Educadoras e educadores do CPV que organizaram o Aulão. Foto: Carolina Vaz

Primeiramente, Marielle presente

A memória de Marielle foi trazida em diversos momentos do Aulão. Ela participou da primeira turma do CPV, e desde essa época o Aulão existe, ocorrendo periodicamente sobre diversos temas. “Essa aula é uma memória que nós não queremos. Mas a gente continua fazendo para entender o que foi a Ditadura e nunca reivindicar que os militares tomem o poder”, afirmou Humberto Salustriano, educador de História.

O início: a farsa da ameaça comunista

Para compreender o arranjo político que levou ao Golpe em 1964, foi exibido um trecho do documentário “O dia que durou 21 anos”, a respeito da Ditadura, abordando acusações feitas, na época do presidente João Goulart (Jango), sobre seu governo ser “comunista” por tentar implementar reformas de base, como reforma tributária, agrária e urbana, para melhorar as condições de vida da população. Na época, a polarização entre esquerda e direita era muito forte, por estar em curso a Guerra Fria, e assim as acusações tomaram corpo. Para barrar o “avanço do comunismo”, uniram-se forças: imprensa, empresários, militares, sociedade civil (como setores conservadores da Igreja católica), com forte apoio político e financeiro dos Estados Unidos, numa operação chamada de Brother Sam. Jango foi tirado do poder, entraram os militares e a mídia aplaudiu.

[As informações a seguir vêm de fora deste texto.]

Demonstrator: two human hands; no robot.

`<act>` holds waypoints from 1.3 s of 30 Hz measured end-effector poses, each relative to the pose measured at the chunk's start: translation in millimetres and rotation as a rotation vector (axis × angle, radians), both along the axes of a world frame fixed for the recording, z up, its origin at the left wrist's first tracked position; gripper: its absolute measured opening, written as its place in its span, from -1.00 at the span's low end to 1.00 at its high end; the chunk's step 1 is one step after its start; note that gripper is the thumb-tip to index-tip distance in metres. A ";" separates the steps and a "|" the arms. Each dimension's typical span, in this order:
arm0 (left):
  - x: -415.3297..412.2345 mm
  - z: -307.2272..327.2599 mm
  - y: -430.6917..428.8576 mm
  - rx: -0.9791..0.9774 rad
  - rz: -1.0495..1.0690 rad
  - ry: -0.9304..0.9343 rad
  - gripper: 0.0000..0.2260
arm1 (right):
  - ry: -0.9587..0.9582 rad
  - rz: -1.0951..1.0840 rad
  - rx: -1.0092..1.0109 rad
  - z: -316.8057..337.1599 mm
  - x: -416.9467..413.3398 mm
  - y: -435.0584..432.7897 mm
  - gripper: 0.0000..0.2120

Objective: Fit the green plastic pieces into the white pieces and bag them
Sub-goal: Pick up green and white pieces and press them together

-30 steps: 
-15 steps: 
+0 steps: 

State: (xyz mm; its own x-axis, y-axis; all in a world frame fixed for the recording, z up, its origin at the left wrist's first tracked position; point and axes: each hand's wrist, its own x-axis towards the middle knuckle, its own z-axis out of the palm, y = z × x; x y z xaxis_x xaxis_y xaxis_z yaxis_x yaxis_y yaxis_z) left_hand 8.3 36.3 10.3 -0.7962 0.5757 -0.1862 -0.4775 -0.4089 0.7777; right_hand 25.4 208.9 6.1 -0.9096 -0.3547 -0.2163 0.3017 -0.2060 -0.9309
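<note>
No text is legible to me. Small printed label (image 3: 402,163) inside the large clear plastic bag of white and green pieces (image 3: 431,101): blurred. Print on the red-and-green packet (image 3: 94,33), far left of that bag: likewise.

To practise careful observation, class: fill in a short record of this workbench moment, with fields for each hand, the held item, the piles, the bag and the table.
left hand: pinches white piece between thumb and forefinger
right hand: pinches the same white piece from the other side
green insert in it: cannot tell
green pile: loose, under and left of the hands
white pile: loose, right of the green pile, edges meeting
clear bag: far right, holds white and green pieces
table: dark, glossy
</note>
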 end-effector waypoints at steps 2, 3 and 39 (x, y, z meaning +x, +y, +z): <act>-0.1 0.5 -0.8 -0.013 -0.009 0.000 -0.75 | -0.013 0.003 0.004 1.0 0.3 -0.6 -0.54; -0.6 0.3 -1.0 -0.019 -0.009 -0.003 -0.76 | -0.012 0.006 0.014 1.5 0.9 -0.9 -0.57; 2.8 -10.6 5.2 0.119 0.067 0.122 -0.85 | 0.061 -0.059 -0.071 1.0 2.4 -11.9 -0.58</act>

Vinícius da Silva, educador de Geografia do CEASM. Foto: Carolina Vaz

Favelas na ditadura: resistência

O apoio à Ditadura não foi a única voz que se estabeleceu. Artistas, figuras políticas e alguns veículos de mídia posicionaram-se contra, lutando pela democracia e liberdade. Trabalhadores e estudantes fizeram greves. Mas nas favelas a população enfrentava problemas maiores do que a falta de liberdade de expressão: o período da ditadura foi também o período em que houve mais remoção nas favelas cariocas, e mais de 140 mil pessoas foram deslocadas. Execuções pela polícia tornaram-se práticas comuns, e ainda são, como lembrou o educador de Sociologia Aristênio Gomes: “Certas práticas iniciadas na Ditadura, como os sumiços e as mortes, continuam acontecendo nas favelas e periferias do Brasil”. Na Maré, a remoção extinguiu a Favela do Rala Côco, e seus moradores foram para Antares, em Santa Cruz. A organização política levou ao surgimento de Associações de Moradores, que lutavam por demandas mais imediatas mas também colaboraram para evitar mais remoções. Nessa época surgiu a Federação de Favelas do Estado do Rio de Janeiro (FAFERJ), que também trabalhou por permanência e melhorias.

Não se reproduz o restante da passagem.